Diehard fans, now widely known as Avatards, are filling online forums with their complaints about how the film is making them depressed as they realise their own lives can never hope to match the primitive beauty found on the Pandoran planet. One popular forum about how to deal with the post-"Avatar" blues has already registered more than 1,000 threads.
Other people are leaving the movie feeling angry. Hollywood has long been regarded as a fifth column by US conservatives, but the tale of US Marines out to ruthlessly exploit the noble savages of Pandora has raised a new level of ire.
"This is the only time I ever sat in a theatre where people were cheering the forest and the blue people, attacking ex-Marines," said conservative activist Tom Roeser. "That's the Hollywood view of us. We are the exploiters. We are pre-emptive attackers."

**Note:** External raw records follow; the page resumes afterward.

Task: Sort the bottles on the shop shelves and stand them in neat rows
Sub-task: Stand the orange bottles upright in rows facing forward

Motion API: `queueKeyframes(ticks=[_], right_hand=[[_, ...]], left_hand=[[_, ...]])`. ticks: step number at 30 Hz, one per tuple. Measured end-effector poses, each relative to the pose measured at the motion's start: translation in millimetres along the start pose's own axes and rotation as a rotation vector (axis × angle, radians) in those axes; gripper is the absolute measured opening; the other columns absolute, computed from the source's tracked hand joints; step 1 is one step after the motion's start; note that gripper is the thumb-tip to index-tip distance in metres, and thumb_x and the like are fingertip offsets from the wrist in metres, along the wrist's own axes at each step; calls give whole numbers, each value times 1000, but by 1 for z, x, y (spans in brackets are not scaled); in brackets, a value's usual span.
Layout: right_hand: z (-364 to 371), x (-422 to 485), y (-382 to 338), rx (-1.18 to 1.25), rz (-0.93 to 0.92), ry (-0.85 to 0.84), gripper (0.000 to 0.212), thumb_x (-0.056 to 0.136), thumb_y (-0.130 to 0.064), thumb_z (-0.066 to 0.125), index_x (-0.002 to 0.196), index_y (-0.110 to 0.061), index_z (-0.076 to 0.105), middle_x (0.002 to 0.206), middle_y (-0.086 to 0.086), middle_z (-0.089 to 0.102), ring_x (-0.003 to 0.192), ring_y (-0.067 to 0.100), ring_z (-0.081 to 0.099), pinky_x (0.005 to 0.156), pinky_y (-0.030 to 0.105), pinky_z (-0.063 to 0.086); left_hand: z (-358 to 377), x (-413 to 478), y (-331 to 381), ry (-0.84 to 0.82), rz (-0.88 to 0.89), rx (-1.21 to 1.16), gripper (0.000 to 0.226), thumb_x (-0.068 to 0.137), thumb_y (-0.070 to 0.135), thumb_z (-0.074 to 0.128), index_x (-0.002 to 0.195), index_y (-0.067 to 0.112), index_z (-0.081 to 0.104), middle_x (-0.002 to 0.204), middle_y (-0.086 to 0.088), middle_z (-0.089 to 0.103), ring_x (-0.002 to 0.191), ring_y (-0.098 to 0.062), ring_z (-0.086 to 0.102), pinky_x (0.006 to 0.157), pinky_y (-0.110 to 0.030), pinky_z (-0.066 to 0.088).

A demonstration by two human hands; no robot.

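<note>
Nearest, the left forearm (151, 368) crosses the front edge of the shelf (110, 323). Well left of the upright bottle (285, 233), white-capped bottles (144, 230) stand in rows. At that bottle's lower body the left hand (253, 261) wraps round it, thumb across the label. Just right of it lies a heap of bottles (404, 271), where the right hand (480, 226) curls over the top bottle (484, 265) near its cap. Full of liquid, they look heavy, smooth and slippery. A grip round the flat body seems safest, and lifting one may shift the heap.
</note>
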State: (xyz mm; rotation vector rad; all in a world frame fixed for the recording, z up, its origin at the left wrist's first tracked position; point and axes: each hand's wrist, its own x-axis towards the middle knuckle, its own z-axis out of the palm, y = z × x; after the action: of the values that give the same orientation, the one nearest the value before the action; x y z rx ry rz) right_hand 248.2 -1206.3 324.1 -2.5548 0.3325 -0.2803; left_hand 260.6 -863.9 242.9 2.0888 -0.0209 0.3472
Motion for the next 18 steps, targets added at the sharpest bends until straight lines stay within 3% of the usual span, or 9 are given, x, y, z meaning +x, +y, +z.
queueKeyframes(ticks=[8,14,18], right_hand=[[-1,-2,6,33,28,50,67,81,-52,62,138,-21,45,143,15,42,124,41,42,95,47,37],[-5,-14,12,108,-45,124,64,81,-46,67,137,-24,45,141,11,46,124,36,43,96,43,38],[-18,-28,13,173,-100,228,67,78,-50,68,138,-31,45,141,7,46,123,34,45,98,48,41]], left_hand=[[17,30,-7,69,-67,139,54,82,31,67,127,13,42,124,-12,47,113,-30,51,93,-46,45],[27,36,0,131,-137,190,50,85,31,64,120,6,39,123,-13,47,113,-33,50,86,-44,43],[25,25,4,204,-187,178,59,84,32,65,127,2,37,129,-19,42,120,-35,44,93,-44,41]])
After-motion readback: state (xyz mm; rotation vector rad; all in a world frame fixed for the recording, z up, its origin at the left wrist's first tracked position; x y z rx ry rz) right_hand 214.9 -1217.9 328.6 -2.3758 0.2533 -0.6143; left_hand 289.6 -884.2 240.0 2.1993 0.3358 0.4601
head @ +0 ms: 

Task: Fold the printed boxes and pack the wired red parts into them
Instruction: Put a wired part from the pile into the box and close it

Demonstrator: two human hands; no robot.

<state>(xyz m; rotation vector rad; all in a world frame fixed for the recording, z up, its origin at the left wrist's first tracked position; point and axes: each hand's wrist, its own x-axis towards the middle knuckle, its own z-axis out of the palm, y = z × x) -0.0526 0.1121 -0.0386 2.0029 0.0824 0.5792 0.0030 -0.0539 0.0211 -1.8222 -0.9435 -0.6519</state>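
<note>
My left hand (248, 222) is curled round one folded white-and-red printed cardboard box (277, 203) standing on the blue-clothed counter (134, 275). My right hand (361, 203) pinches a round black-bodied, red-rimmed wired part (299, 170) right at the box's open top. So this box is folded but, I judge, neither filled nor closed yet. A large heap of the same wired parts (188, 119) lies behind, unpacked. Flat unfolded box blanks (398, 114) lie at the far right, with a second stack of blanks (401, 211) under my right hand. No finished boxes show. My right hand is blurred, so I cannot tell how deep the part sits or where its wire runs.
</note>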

Meanwhile, some on the left wing are incensed at the movie, charging that its storyline of a white ex-marine riding to the rescue of a primitive people is inherently racist.
New York Times columnist David Brooks called it a "racial fantasy par excellence", arguing that the movie "rests on the assumption that non-whites need the White Messiah to lead their crusades".
"It also creates a sort of two-edged cultural imperialism," he said. "Natives can either have their history shaped by cruel imperialists or benevolent ones, but either way, they are going to be supporting actors in our journey to self-admiration."